During his time, Thomas Downing’s New York oyster cellar transformed and elevated these types of restaurants. Oyster cellars—operated by Whites and Blacks—were literally in basements, and not always great places to bring the family. A red light hung outside the stairs that descended from the sidewalk into the basement. Inside one was “a long counter gorgeously decked with crystal decanters and glasses, richly carved and gilt and the wall ornamented with a voluptuous picture of a naked Venus,” according to one 1850 visitor. That picture and the red light were  conscious pieces of decor: These cellars were sometimes a place where people could engage in the sex trade. 

 The site of his eponymous oyster house, at Broad and Wall Streets in NYC.

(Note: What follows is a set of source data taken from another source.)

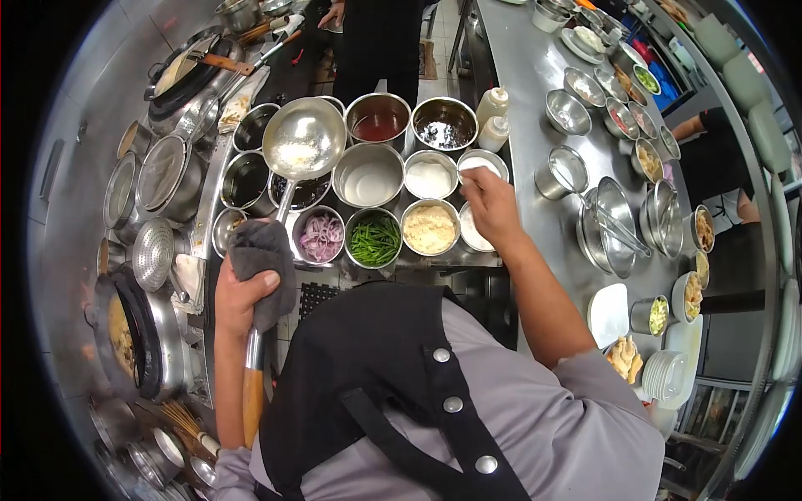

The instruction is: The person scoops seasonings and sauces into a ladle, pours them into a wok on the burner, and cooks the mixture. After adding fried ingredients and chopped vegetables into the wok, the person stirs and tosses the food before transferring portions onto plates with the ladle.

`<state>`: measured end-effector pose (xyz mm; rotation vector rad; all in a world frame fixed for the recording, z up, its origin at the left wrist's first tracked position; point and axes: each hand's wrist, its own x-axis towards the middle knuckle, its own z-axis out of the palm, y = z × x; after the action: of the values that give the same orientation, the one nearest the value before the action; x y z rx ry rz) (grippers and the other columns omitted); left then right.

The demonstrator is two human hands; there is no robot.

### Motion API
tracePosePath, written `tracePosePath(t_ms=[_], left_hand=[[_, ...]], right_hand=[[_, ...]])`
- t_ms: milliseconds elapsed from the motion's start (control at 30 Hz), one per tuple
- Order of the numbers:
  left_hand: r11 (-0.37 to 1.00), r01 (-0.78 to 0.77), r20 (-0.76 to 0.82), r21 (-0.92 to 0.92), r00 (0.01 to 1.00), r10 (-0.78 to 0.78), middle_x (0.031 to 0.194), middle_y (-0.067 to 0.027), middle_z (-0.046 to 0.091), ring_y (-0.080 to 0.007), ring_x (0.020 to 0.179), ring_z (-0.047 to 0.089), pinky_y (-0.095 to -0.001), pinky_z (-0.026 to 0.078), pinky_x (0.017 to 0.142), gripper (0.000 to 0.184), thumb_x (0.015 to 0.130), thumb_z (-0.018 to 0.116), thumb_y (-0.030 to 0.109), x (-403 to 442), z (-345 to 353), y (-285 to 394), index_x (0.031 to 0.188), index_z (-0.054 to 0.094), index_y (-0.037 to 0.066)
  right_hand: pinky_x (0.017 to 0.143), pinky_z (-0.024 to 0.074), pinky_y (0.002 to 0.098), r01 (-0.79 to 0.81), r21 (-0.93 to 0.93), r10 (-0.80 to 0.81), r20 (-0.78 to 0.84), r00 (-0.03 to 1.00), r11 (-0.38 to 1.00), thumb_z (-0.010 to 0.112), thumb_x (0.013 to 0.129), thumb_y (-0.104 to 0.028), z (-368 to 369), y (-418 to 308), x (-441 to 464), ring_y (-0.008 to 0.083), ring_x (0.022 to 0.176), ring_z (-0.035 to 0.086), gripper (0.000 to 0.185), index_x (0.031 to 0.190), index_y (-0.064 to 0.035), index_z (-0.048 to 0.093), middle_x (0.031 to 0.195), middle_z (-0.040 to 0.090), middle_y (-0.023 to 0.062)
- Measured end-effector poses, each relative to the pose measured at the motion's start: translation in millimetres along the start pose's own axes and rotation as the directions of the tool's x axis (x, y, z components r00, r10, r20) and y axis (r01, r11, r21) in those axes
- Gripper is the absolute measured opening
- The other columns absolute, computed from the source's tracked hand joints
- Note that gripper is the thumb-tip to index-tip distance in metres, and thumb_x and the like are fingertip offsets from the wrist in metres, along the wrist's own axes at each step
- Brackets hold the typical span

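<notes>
Wrapped round a dark grey cloth [266,271] and the handle of a large metal ladle [304,138], my left hand [242,296] is closed at the left. The ladle's bowl lies over the pots, with a little pale matter in it. My right hand [491,204] is closed, fingertips down, over a pot of white powder [483,161]; what it pinches is hidden. Beside it are a pot of white grains [429,177] and a pot of pale yellow paste [429,228]. Green pieces [373,240] and sliced purple onion [322,237] fill two nearer pots.
Woks [125,334] and lidded pots [167,175] line the stove at left. White-capped bottles [494,132] stand behind the pots. A steel counter [526,92] at right holds bowls and plates. One person [376,42] stands ahead, another [723,159] at far right.
</notes>
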<state>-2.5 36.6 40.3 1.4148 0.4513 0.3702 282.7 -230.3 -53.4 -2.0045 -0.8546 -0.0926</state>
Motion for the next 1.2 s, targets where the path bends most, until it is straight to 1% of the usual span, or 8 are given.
tracePosePath(t_ms=[167, 267, 400, 533, 833, 1000, 1100, 1200], left_hand=[[0.998, 0.05, 0.002, -0.028, 0.999, -0.05, 0.107, -0.0127, 0.065, -0.021, 0.096, 0.065, -0.0315, 0.053, 0.085, 0.083, 0.067, 0.078, 0.026, 0.5, 15.5, -0.4, 0.139, 0.043, 0.002], [0.997, 0.054, -0.015, -0.047, 0.998, -0.055, 0.107, -0.0136, 0.065, -0.0214, 0.096, 0.065, -0.0316, 0.053, 0.085, 0.083, 0.067, 0.078, 0.026, -0.4, 25.5, -8.2, 0.138, 0.044, 0.001], [0.993, 0.105, -0.009, -0.059, 0.994, -0.105, 0.107, -0.0149, 0.066, -0.0218, 0.096, 0.066, -0.0308, 0.053, 0.085, 0.082, 0.065, 0.078, 0.024, 4.0, 42.5, -13.1, 0.137, 0.045, 0.0], [0.986, 0.152, 0.013, -0.062, 0.988, -0.152, 0.106, -0.0145, 0.067, -0.0209, 0.093, 0.067, -0.0308, 0.054, 0.083, 0.079, 0.066, 0.078, 0.018, 6.8, 54.0, -18.8, 0.137, 0.046, 0.001], [0.98, 0.18, 0.056, -0.081, 0.983, -0.176, 0.108, -0.0126, 0.066, -0.0207, 0.095, 0.066, -0.0314, 0.054, 0.085, 0.077, 0.066, 0.078, 0.016, 11.4, 72.4, -23.4, 0.135, 0.047, 0.0], [0.987, 0.152, 0.081, -0.06, 0.986, -0.147, 0.11, -0.0087, 0.065, -0.0173, 0.098, 0.063, -0.0309, 0.05, 0.089, 0.074, 0.069, 0.078, 0.014, 12.2, 72.2, -20.1, 0.135, 0.049, 0.0], [0.987, 0.159, 0.083, -0.031, 0.984, -0.156, 0.112, -0.0056, 0.063, -0.0147, 0.1, 0.06, -0.0305, 0.047, 0.092, 0.071, 0.071, 0.078, 0.012, 10.5, 69.3, -19.0, 0.135, 0.05, 0.001], [0.982, 0.188, 0.127, -0.026, 0.975, -0.184, 0.116, -0.0037, 0.062, -0.0141, 0.105, 0.059, -0.0301, 0.045, 0.096, 0.071, 0.072, 0.078, 0.011, 13.1, 70.5, -19.4, 0.137, 0.05, 0.003]], right_hand=[[0.084, 0.0506, 0.0456, -0.009, -0.27, 0.135, 0.451, 0.882, 0.963, 0.074, 0.084, -0.028, 4.3, 37.4, 21.4, 0.036, 0.098, 0.063, 0.056, 0.135, -0.0139, 0.055, 0.107, 0.063, 0.0187], [0.08, 0.0513, 0.0386, -0.182, 0.083, 0.168, 0.161, 0.973, 0.98, 0.079, 0.08, -0.025, -33.9, 61.2, 53.8, 0.0259, 0.09, 0.063, 0.063, 0.136, -0.0088, 0.054, 0.1, 0.063, 0.013], [0.086, 0.0513, 0.0363, -0.306, -0.033, 0.289, -0.252, 0.924, 0.951, 0.082, 0.074, -0.027, -41.8, 155.2, 126.0, 0.0245, 0.095, 0.064, 0.079, 0.139, 0.0024, 0.048, 0.105, 0.064, 0.0156], [0.091, 0.0508, 0.037, -0.46, 0.359, 0.483, 0.029, 0.875, 0.812, 0.083, 0.07, -0.029, -27.8, 181.9, 174.7, 0.0267, 0.103, 0.064, 0.086, 0.141, 0.0018, 0.045, 0.116, 0.064, 0.0201], [0.093, 0.0524, 0.039, -0.229, -0.501, 0.325, 0.111, 0.939, 0.834, 0.085, 0.067, -0.026, -24.1, 149.6, 217.5, 0.0333, 0.105, 0.067, 0.074, 0.131, -0.0052, 0.056, 0.114, 0.069, 0.0207], [0.084, 0.0549, 0.0396, -0.008, -0.467, -0.036, -0.087, 0.996, 0.884, 0.086, 0.067, -0.031, -99.9, 92.6, 239.4, 0.0331, 0.094, 0.069, 0.062, 0.12, -0.0072, 0.063, 0.106, 0.07, 0.0182], [0.084, 0.0549, 0.0355, 0.357, 0.059, -0.328, -0.282, 0.902, 0.932, 0.083, 0.072, -0.028, -160.0, 20.5, 250.6, 0.0236, 0.098, 0.069, 0.06, 0.122, -0.0038, 0.061, 0.104, 0.07, 0.0134], [0.092, 0.052, 0.0343, 0.219, 0.145, -0.222, 0.004, 0.975, 0.965, 0.08, 0.077, -0.021, -138.6, 0.1, 260.5, 0.0219, 0.107, 0.065, 0.061, 0.129, -0.0015, 0.056, 0.118, 0.066, 0.0125]])
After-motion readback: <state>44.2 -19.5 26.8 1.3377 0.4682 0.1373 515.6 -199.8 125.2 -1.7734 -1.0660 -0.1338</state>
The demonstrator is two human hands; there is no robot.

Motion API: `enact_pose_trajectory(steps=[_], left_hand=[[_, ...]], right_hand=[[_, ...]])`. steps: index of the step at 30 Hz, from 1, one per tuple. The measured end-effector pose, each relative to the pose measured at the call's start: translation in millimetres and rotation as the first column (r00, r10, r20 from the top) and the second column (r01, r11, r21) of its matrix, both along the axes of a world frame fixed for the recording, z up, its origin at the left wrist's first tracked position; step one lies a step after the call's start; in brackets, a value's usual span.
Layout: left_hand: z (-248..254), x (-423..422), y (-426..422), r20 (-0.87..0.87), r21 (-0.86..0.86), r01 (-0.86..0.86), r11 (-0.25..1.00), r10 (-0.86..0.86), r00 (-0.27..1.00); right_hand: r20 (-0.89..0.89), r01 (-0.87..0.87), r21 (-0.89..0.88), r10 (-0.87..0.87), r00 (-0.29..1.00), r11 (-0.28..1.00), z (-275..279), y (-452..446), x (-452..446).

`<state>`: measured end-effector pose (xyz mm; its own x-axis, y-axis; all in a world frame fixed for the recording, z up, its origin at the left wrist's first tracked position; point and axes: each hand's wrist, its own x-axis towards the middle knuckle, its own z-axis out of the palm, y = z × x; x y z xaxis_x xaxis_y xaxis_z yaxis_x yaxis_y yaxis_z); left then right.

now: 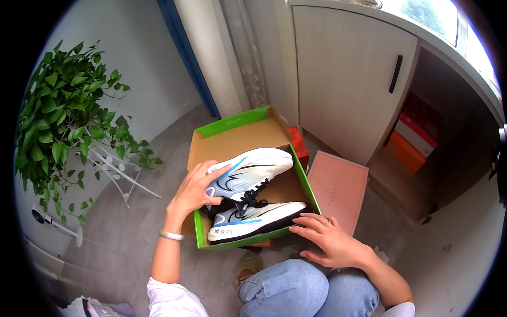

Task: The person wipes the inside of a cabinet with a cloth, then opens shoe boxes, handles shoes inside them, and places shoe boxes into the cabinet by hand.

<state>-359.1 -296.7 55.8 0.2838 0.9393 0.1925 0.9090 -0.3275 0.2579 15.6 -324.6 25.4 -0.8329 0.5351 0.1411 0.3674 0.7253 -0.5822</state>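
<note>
Two white running shoes (266, 162) with blue streaks and black laces, in an open green-and-brown cardboard shoebox (288, 188): one clasped at the heel by the left hand (191, 191), the second (277, 212) on its side just below that grip. One right hand (337, 244), fingers loosely spread, right of the grip by the box's near corner, contact unclear. Farther right, one flat pink box (340, 185); well left, one trailing green leafy plant (55, 113).
</note>
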Motion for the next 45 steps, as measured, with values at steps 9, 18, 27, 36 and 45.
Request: enact_pose_trajectory(steps=[9,18,27,36,45], left_hand=[[0,-3,18,-0.028,-0.084,0.052,0.995,-0.054,0.998],[-17,-6,11,-0.077,0.001,0.055,0.998,-0.055,0.996],[-22,12,6,-0.207,0.087,-0.005,0.996,0.023,0.978],[-30,16,17,-0.150,0.277,-0.057,0.959,0.102,0.983],[3,30,12,0.401,0.381,-0.255,0.889,0.089,0.911]], right_hand=[[-0.033,-0.008,-0.022,0.007,0.999,1.000,0,0,-1],[-0.025,0.032,0.070,-0.030,0.999,0.997,11,3,-11],[0.015,0.038,0.184,-0.042,0.999,0.982,-27,37,-102],[-0.177,0.075,0.033,-0.068,0.982,0.997,-40,32,-97],[-0.685,0.244,-0.240,-0.342,0.644,0.940,-11,38,-95]])
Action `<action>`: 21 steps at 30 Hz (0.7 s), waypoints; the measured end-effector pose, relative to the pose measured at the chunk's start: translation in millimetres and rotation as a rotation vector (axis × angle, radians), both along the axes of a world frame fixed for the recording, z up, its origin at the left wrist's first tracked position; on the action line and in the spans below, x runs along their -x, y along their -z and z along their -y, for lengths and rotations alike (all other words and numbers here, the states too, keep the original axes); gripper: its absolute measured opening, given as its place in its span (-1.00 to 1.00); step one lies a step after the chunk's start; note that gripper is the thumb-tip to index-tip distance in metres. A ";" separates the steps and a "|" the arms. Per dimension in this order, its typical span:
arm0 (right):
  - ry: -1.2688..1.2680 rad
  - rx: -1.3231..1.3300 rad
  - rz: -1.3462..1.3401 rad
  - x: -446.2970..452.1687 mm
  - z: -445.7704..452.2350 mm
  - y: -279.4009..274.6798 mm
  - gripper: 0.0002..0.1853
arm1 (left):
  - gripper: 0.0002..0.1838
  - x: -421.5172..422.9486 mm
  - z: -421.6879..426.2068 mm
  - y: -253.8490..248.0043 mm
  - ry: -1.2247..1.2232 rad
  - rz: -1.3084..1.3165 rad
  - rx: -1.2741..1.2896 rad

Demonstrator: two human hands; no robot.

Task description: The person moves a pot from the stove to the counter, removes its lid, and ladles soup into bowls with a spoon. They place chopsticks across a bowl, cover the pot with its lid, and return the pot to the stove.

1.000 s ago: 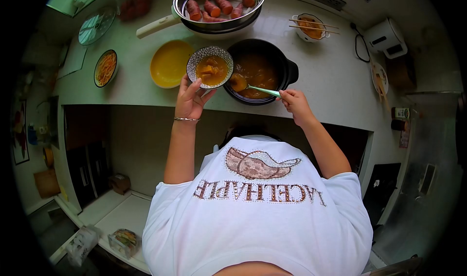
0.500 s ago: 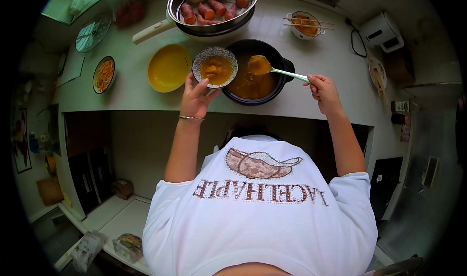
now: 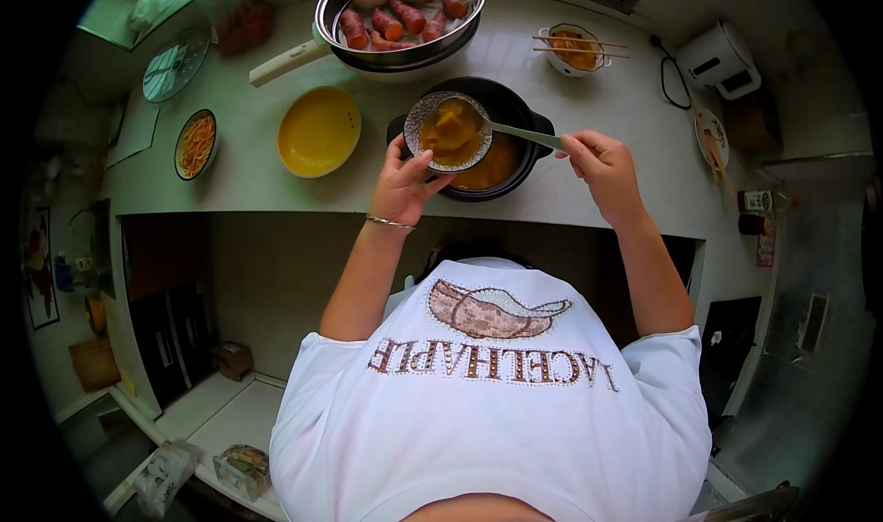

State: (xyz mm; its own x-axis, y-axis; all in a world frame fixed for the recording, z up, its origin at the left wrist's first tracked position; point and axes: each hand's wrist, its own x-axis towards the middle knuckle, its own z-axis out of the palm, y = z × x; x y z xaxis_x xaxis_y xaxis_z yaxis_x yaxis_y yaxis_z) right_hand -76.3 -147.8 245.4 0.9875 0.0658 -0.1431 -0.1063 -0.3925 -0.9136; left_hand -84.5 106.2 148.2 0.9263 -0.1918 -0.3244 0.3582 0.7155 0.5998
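Ladling, apparently midway: the bowl (image 3: 420, 120) contains chunky soup (image 3: 452, 158), with more left in the pot (image 3: 511, 104). Left hand (image 3: 403, 182): fingers closed on the bowl's near side, above the pot's left part. Right hand (image 3: 602, 165): fingers closed around the ladle (image 3: 526, 135), its long axis crosswise, scoop leftward and slightly away, over the bowl.

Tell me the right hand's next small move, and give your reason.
I'd probably tip the grey-green-handled spoon so any orange food on it slides into the round white crackle-patterned bowl. The right hand grips the handle, the spoon's head lies over the bowl, and the left hand holds the bowl above the round black pot, where drips would likely land.
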 end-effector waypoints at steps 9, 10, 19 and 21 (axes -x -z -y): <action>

They also seemed to invite violence. The Baltimore Sun and The Washington Post reported shootings, stabbings with oyster knives, and fights in oyster cellars and saloons in their cities, as well as in Norfolk and Philadelphia. Women were generally not welcome, and so Ladies’ Oyster Cellars opened as a more respectable option. Downing’s cellar stayed out of the fray. “[He] made oyster cellars respectable, at least his, which was a family restaurant where a man could bring his wife,” writes Mark Kurlansky in The Big Oyster

When Dylan Salmon read Kurlansky’s book, he says it changed his life. He had been working in the restaurant industry and got into oysters, intrigued by how their flavor changes based on how and where they are raised. “I’ve always been a historian about stuff I get into,” he says, so he started seeking every piece of information he could get about oysters. He loved the section on oyster cellars, and decided he wanted to open one. In 2014, he found the perfect space—a basement in Baltimore’s Mount Vernon neighborhood—and in two weeks, he’d opened Dylan’s Oyster Cellar. “We didn’t have a kitchen, just oysters and booze,” he says, something made possible by the fact that oysters don’t require a kitchen. When the temporary lease ran out, he thought, “Innocently, stupidly maybe, that I could fall into another perfect space.” He didn’t find a basement but instead opened on a corner in Hampden, creating a space inside reminiscent of a cozy, old bar. 

Sailor Oyster Bar, in Annapolis, was born of similar simplicity. Scott Herbst opened the restaurant in 2016, and they offer a type of old-school straightforwardness from the first floor of a row home in Annapolis. “We don’t have a kitchen, and we don’t have anything fried or frozen,” says Sous Chef Lorenza Aznar, which differentiates it from a lot of seafood restaurants and evokes earlier oyster shops that didn’t need a kitchen to serve raw or steamed oysters. Aznar also feels that cooking like this—sometimes with a blowtorch, right in front of customers— adds a no-fuss atmosphere. People know, if you like oysters, this is your spot. 

The small interior features plenty of bar seats facing the raw bar and the drink bar, giving it a local-neighborhood-shop feel. Diners also become part of the experience of cooking. “You are in front of the kitchen, dealing with the ice machine,” and that’s OK, she says, it’s like being on a ship. And ships can bring us oysters.